In Response to Liu Xia’s poem “Twilight”

I too like the places
where categories are neither
and both—indistinct forms
replace the sharp edges and play
with what is no longer there.

Past and future give way
to presence, and dissolve
who I am—nothing
has yet been decided.

There is no need
to consult time, to hasten
the turning of the wheel–

life pauses–

the landscape seems different,
unattached to words
or specific actions as it
gathers me in, murmuring
my pulse with invisible
currents.

Crow calls to my soul–
a shadow casting deeper
than darkness or light.

The NaPoWriMo prompt for today is to write a poem that responds, in some way, to another. Liu Xia is a Chinese artist, activist and poet. “Twilight” is one of the poems in her book Empty Chairs. Although that particular poem is not available online, you can read some of her other poems here.

On Rambling/City Streets

Under concrete still lies the earth.
Am I bridged?  Do I travel on or over?
The air takes my thoughts and plays with them,
embroiders them, suspends them between.

Am I bridged?  do I travel on or over?
My fingers want to hold the windwhispers–
embroider them, suspend them between
the bare branches of the trees.

My fingers want to hold the windwhispers
that touch the moon on her journey
through the bare branches of the trees
into the fullness of the reflected light.

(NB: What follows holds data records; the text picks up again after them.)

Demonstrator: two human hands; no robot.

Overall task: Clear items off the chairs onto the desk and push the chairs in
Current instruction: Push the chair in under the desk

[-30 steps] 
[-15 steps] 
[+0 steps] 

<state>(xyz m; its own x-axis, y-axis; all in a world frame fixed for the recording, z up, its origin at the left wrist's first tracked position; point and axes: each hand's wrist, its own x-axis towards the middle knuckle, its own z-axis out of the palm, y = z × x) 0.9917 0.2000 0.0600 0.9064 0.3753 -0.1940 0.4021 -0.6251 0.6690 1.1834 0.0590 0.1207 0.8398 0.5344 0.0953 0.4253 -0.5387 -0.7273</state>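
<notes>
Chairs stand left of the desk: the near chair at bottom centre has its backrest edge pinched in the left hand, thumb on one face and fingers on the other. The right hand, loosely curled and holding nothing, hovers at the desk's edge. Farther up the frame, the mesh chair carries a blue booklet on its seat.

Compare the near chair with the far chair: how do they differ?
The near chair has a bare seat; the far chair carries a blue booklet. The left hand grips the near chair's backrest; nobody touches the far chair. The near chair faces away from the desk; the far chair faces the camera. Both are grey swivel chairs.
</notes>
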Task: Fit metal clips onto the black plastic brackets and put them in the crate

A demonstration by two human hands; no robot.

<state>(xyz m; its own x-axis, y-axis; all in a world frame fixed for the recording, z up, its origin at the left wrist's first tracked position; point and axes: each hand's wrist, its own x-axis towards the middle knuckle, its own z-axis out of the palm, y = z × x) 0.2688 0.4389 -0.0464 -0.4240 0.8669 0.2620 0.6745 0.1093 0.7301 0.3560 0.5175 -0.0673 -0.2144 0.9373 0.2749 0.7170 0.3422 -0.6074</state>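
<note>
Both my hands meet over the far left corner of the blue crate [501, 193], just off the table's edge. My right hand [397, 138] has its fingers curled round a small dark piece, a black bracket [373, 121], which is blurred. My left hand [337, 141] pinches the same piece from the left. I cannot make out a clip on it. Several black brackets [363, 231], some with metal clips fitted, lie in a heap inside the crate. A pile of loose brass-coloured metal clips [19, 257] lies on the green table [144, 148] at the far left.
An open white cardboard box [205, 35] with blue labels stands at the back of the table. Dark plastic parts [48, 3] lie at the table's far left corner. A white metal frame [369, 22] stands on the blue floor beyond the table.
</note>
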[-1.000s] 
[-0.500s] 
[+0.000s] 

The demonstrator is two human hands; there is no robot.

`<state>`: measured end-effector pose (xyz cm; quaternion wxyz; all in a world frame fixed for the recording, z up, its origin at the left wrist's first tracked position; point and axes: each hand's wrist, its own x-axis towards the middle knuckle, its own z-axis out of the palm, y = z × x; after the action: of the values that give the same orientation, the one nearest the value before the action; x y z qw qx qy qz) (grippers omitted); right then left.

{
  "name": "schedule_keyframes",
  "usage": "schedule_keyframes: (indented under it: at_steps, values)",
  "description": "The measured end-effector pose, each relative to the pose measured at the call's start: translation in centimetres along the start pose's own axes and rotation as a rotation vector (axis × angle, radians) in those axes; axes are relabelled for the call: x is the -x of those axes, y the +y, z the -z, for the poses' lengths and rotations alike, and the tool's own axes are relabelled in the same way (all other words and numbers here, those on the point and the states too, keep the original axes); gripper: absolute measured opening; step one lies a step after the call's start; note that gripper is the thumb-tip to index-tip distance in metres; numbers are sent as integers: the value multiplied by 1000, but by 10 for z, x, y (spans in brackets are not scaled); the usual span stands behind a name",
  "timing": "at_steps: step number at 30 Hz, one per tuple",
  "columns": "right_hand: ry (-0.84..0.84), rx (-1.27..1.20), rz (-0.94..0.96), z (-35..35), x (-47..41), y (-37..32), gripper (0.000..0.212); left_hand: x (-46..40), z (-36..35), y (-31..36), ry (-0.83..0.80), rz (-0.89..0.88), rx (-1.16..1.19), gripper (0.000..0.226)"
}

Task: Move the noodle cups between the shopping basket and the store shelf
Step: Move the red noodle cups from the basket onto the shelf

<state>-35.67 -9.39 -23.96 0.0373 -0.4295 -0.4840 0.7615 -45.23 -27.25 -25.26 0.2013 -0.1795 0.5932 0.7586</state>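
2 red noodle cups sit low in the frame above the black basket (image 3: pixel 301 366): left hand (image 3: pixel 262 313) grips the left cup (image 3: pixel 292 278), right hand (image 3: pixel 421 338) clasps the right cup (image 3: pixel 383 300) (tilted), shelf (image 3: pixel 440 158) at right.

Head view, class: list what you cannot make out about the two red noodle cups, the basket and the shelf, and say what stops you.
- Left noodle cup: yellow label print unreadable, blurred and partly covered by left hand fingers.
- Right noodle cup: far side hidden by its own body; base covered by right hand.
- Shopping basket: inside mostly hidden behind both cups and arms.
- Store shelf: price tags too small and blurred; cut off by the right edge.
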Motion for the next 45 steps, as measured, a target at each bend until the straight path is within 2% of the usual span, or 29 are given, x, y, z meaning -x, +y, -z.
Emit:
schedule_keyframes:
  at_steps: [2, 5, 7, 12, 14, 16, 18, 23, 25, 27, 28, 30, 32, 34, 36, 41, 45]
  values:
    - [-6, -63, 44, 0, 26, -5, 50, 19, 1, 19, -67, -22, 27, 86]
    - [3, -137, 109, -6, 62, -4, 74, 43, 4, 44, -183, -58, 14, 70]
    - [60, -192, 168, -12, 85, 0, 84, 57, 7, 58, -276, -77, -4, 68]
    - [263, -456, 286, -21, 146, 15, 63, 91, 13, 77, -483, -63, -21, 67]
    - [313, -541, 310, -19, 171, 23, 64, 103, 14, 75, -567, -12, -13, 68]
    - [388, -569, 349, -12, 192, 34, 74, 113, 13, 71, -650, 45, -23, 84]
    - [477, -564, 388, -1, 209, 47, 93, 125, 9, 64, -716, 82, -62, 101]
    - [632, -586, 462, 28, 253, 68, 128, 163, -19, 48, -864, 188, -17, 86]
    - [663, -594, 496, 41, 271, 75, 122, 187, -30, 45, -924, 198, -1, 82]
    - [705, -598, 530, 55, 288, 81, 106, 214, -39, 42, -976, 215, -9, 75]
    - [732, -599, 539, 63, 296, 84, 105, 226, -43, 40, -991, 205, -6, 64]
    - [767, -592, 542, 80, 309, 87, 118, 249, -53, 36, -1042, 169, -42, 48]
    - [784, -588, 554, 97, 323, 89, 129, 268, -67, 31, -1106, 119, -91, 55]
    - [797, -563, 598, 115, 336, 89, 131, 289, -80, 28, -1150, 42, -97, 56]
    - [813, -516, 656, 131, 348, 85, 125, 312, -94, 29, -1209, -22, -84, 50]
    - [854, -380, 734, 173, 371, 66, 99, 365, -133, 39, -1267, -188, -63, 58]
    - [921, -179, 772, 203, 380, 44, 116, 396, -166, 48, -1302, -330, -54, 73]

I want to touch the moon on her journey.
My own face is shadowed with uncertainty,
backlit by the fullness of reflected light.
My own hands are empty, unthreaded.

My own face is shadowed with uncertainty,
a landscape I too often inhabit.
My own hands are empty, unthreaded.
I keep trying to rearrange what isn’t there–

a landscape I too often inhabit.
I look for birds.  I want to ask them their secrets.
I keep trying to rearrange what isn’t there–
how to be someone that is also everything.

I look for birds.  I want to ask them their secrets.
How to dance across the invisible threads.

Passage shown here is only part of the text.